Station and Deutsche Bank have not yet responded to the independents' call for the appointment of an examiner, for which the independents requested a Sept. 30 hearing.

A key issue likely to be raised is the unspecified expense of appointing an examiner.

"Any such newfound concern about 'cost' on the debtors' part would ring hollow, given the debtors' willingness to have OpCo pay professionals engaged to represent OpCo's adversaries, i.e., PropCo and its secured creditors," the independents' filing said.

"Unlike many of the professional fees that the debtors are willing to foist on OpCo, having OpCo pay an independent, non-conflicted third party to evaluate whether OpCo's economic interests are being unfairly sacrificed for the benefit of PropCo or LandCo, is an investment that will likely produce economic value for OpCo and its discrete creditor constituencies," the filing said.

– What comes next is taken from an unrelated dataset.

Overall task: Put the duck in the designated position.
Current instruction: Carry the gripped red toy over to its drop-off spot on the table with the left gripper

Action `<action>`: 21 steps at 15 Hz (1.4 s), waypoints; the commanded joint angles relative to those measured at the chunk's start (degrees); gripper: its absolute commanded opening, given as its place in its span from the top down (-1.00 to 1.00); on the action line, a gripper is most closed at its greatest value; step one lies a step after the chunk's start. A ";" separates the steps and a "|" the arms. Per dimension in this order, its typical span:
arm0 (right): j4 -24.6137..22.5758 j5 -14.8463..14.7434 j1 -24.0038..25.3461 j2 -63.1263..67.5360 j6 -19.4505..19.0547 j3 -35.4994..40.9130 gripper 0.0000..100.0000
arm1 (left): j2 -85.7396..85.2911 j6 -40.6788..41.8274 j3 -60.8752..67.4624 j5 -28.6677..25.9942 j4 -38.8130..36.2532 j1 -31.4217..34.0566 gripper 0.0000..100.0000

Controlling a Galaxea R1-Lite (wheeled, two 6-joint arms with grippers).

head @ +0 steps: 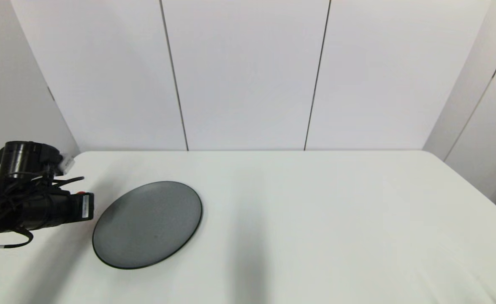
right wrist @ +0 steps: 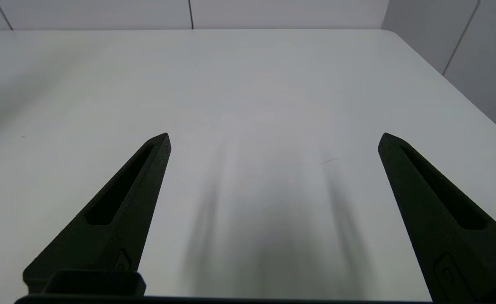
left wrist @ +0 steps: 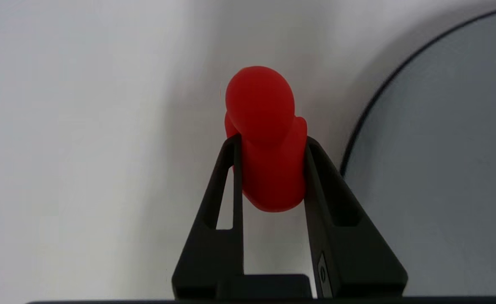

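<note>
Lowering straight onto bare table (head: 315,219) beside plate (left wrist: 442,169) judged best, opening only once seated; height above surface hard to judge. Left gripper (left wrist: 272,141) clamped duck (left wrist: 269,143) at body, head clear beyond tips. Right gripper (right wrist: 273,139) parked, spread wide, empty.

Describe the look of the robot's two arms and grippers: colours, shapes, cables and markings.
The left arm is black, built of cylindrical joints, with loose black cables looped over it, a white label on its end and a small white tag by the top joint. The left gripper has two long matte black fingers, wedge-shaped with a slot cut through each. The right gripper has the same black slotted fingers tapering to points; its arm is out of view.
</note>
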 commanded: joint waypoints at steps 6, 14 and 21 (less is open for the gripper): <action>-0.04 0.01 0.02 0.07 0.00 0.02 -1.00 | -0.11 3.39 0.42 -1.63 0.12 3.02 1.00; -0.04 0.01 0.02 0.07 0.00 0.02 -1.00 | 1.20 3.56 0.69 -4.36 -0.24 3.11 1.00; -0.04 0.01 0.02 0.07 0.00 0.02 -1.00 | 1.64 3.74 0.77 -4.44 -0.76 3.20 1.00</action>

The independent lenders include Bank of Hawaii, BNB Paribas, First Tennessee Bank, General Electric Capital Corp., Genesis CLO, Natixis, Castlerigg Master Investments Ltd., the Bank of Nova Scotia, Union Bank and U.S. Bank.

Their call for the appointment of an examiner was preceded by the unsecured creditors' committee revealing it's investigating the structure of Station's loans and the 2007 going-private deal. The unsecured creditors have suggested the leveraged-buyout deal and the resulting capital structure are now wrongfully diverting cash from creditors.

Deutsche Bank has disputed these suggestions and notes the bankruptcy of Station followed "the supervening and unanticipated event of an economic meltdown unmatched since the Great Depression."

Station's casinos and hotels remain open during the bankruptcy process.